◆ **Task to complete**: Every entry is to be returned unchanged, and no picture is to be included.

[[ Records supplied, beginning ]]

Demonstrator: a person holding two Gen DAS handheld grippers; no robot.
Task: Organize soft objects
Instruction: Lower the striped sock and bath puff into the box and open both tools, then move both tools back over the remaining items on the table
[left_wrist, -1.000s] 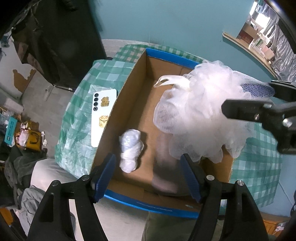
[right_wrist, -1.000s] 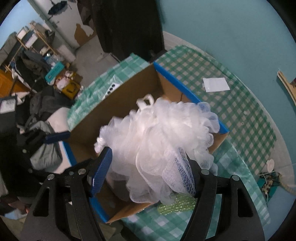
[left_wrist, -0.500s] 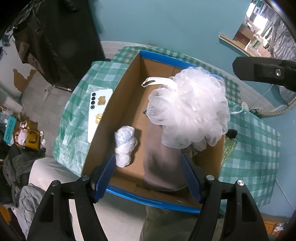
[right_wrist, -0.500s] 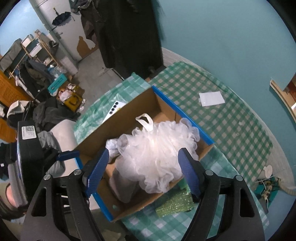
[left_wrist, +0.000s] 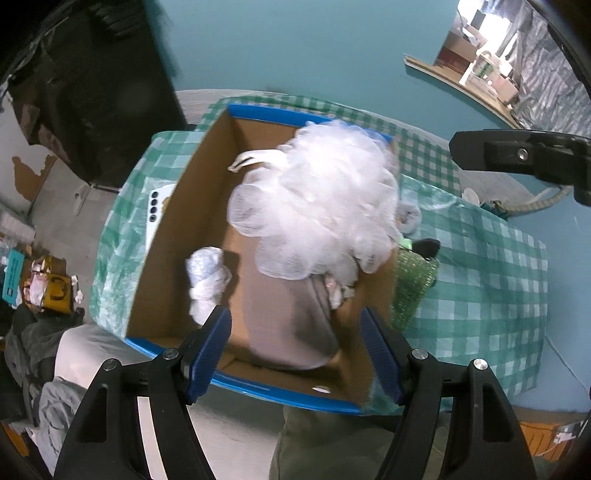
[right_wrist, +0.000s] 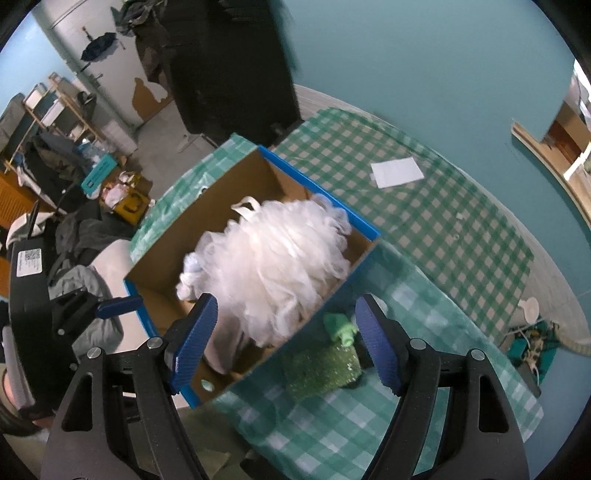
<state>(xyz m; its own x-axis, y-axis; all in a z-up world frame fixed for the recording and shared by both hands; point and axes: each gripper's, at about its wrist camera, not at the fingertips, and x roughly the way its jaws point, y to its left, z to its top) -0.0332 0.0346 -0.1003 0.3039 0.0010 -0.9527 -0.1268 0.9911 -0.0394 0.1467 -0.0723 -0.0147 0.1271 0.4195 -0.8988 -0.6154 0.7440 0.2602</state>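
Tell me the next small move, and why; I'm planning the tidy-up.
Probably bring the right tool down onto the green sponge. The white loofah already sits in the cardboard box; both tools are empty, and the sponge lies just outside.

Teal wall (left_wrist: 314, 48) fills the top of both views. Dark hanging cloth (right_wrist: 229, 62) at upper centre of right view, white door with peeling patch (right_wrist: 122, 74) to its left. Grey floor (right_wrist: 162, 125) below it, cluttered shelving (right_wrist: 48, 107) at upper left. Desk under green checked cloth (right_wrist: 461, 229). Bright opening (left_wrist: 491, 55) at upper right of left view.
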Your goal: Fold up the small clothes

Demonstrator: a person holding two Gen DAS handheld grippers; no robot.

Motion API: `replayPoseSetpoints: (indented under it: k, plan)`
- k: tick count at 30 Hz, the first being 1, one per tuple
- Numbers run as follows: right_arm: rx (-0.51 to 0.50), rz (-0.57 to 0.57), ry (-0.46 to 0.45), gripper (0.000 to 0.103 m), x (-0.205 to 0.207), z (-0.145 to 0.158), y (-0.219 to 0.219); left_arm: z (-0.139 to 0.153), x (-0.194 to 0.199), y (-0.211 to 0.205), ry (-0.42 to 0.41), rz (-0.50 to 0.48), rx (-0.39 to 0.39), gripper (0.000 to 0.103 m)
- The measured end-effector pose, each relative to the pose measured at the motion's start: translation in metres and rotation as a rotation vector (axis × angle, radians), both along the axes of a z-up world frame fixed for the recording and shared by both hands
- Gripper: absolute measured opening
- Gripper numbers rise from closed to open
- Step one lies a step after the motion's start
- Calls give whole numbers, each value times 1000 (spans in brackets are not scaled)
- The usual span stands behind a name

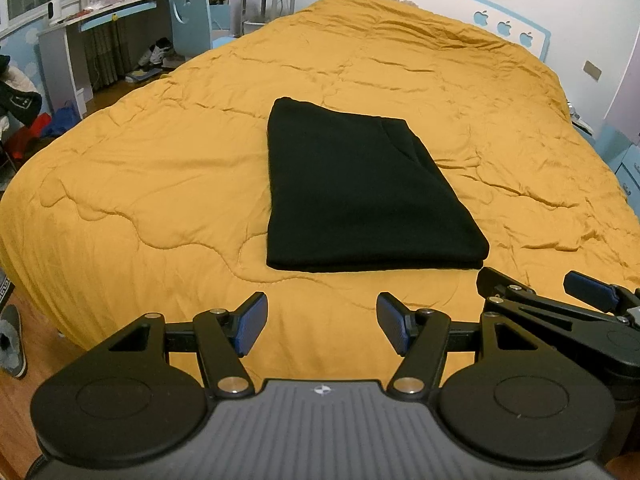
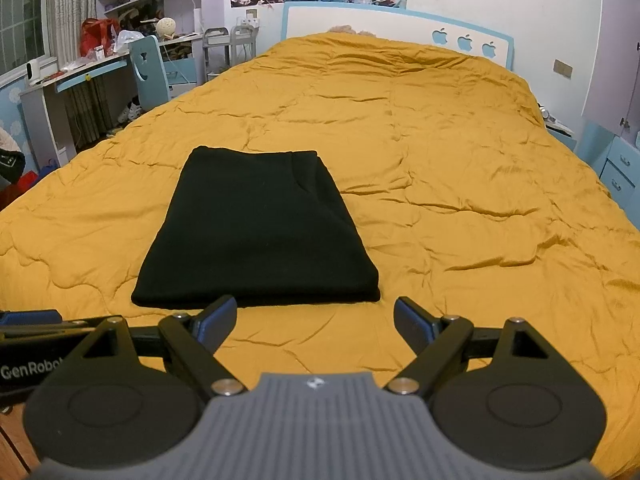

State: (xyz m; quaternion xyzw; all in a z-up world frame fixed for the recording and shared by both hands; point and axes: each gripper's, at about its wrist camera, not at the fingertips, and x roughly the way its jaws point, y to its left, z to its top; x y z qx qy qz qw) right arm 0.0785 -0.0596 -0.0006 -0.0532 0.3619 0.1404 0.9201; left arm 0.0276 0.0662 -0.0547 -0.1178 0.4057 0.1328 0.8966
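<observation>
A black garment (image 1: 356,196) lies folded into a neat flat rectangle on the mustard-yellow quilt (image 1: 160,168). It also shows in the right wrist view (image 2: 256,232). My left gripper (image 1: 322,320) is open and empty, held just short of the garment's near edge. My right gripper (image 2: 316,320) is open and empty, also just short of the near edge. The right gripper shows at the right of the left wrist view (image 1: 544,284). Neither gripper touches the cloth.
The quilt covers a large bed with a white and blue headboard (image 2: 384,24). A desk (image 2: 76,80) and blue chair (image 2: 148,68) stand to the left. A blue nightstand (image 2: 616,160) is at the right. A slipper (image 1: 12,340) lies on the wooden floor.
</observation>
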Motion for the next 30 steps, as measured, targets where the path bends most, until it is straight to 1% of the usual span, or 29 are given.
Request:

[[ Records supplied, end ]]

◆ **Response area**:
Demonstrator: a person holding two Gen DAS handheld grippers; no robot.
Task: Organize soft objects
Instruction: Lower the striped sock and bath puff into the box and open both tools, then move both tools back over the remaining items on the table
[left_wrist, -1.000s] 
[right_wrist, -1.000s] 
[left_wrist, -0.500s] 
[right_wrist, -0.500s] 
[left_wrist, +0.000s] 
[right_wrist, +0.000s] 
<state>(xyz m; its own x-axis, y-axis; all in a z-up world frame fixed for the recording and shared by both hands; point and axes: each gripper's, at about its wrist camera, not at the fingertips, and x roughly the way its jaws point, y to its left, z to its top) -0.0332 0.0346 -0.1003 0.3039 0.0010 -0.9527 -0.1268 0.9911 -0.0394 0.1467 -0.0723 -0.0147 0.1271 0.4195 -0.8988 -0.6154 0.7440 0.2602</state>
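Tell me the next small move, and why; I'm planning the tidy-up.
Probably bring the right tool down onto the green sponge. The white loofah already sits in the cardboard box; both tools are empty, and the sponge lies just outside.

Teal wall (left_wrist: 314, 48) fills the top of both views. Dark hanging cloth (right_wrist: 229, 62) at upper centre of right view, white door with peeling patch (right_wrist: 122, 74) to its left. Grey floor (right_wrist: 162, 125) below it, cluttered shelving (right_wrist: 48, 107) at upper left. Desk under green checked cloth (right_wrist: 461, 229). Bright opening (left_wrist: 491, 55) at upper right of left view.
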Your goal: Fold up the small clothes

Demonstrator: a person holding two Gen DAS handheld grippers; no robot.

Motion API: `replayPoseSetpoints: (indented under it: k, plan)`
- k: tick count at 30 Hz, the first being 1, one per tuple
- Numbers run as follows: right_arm: rx (-0.51 to 0.50), rz (-0.57 to 0.57), ry (-0.46 to 0.45), gripper (0.000 to 0.103 m), x (-0.205 to 0.207), z (-0.145 to 0.158), y (-0.219 to 0.219); left_arm: z (-0.139 to 0.153), x (-0.194 to 0.199), y (-0.211 to 0.205), ry (-0.42 to 0.41), rz (-0.50 to 0.48), rx (-0.39 to 0.39), gripper (0.000 to 0.103 m)
- The measured end-effector pose, each relative to the pose measured at the motion's start: translation in metres and rotation as a rotation vector (axis × angle, radians), both along the axes of a z-up world frame fixed for the recording and shared by both hands
- Gripper: absolute measured opening
- Gripper numbers rise from closed to open
- Step one lies a step after the motion's start
- Calls give whole numbers, each value times 1000 (spans in brackets are not scaled)
- The usual span stands behind a name


State: (xyz m; quaternion xyzw; all in a z-up world frame fixed for the recording and shared by both hands; point and axes: each gripper's, at about its wrist camera, not at the fingertips, and x roughly the way its jaws point, y to its left, z to its top; x y z qx qy qz qw) right arm 0.0785 -0.0596 -0.0006 -0.0532 0.3619 0.1404 0.9201; left arm 0.0276 0.0662 -0.0547 -0.1178 0.4057 0.1328 0.8966
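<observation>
A black garment (image 1: 356,196) lies folded into a neat flat rectangle on the mustard-yellow quilt (image 1: 160,168). It also shows in the right wrist view (image 2: 256,232). My left gripper (image 1: 322,320) is open and empty, held just short of the garment's near edge. My right gripper (image 2: 316,320) is open and empty, also just short of the near edge. The right gripper shows at the right of the left wrist view (image 1: 544,284). Neither gripper touches the cloth.
The quilt covers a large bed with a white and blue headboard (image 2: 384,24). A desk (image 2: 76,80) and blue chair (image 2: 148,68) stand to the left. A blue nightstand (image 2: 616,160) is at the right. A slipper (image 1: 12,340) lies on the wooden floor.
</observation>
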Motion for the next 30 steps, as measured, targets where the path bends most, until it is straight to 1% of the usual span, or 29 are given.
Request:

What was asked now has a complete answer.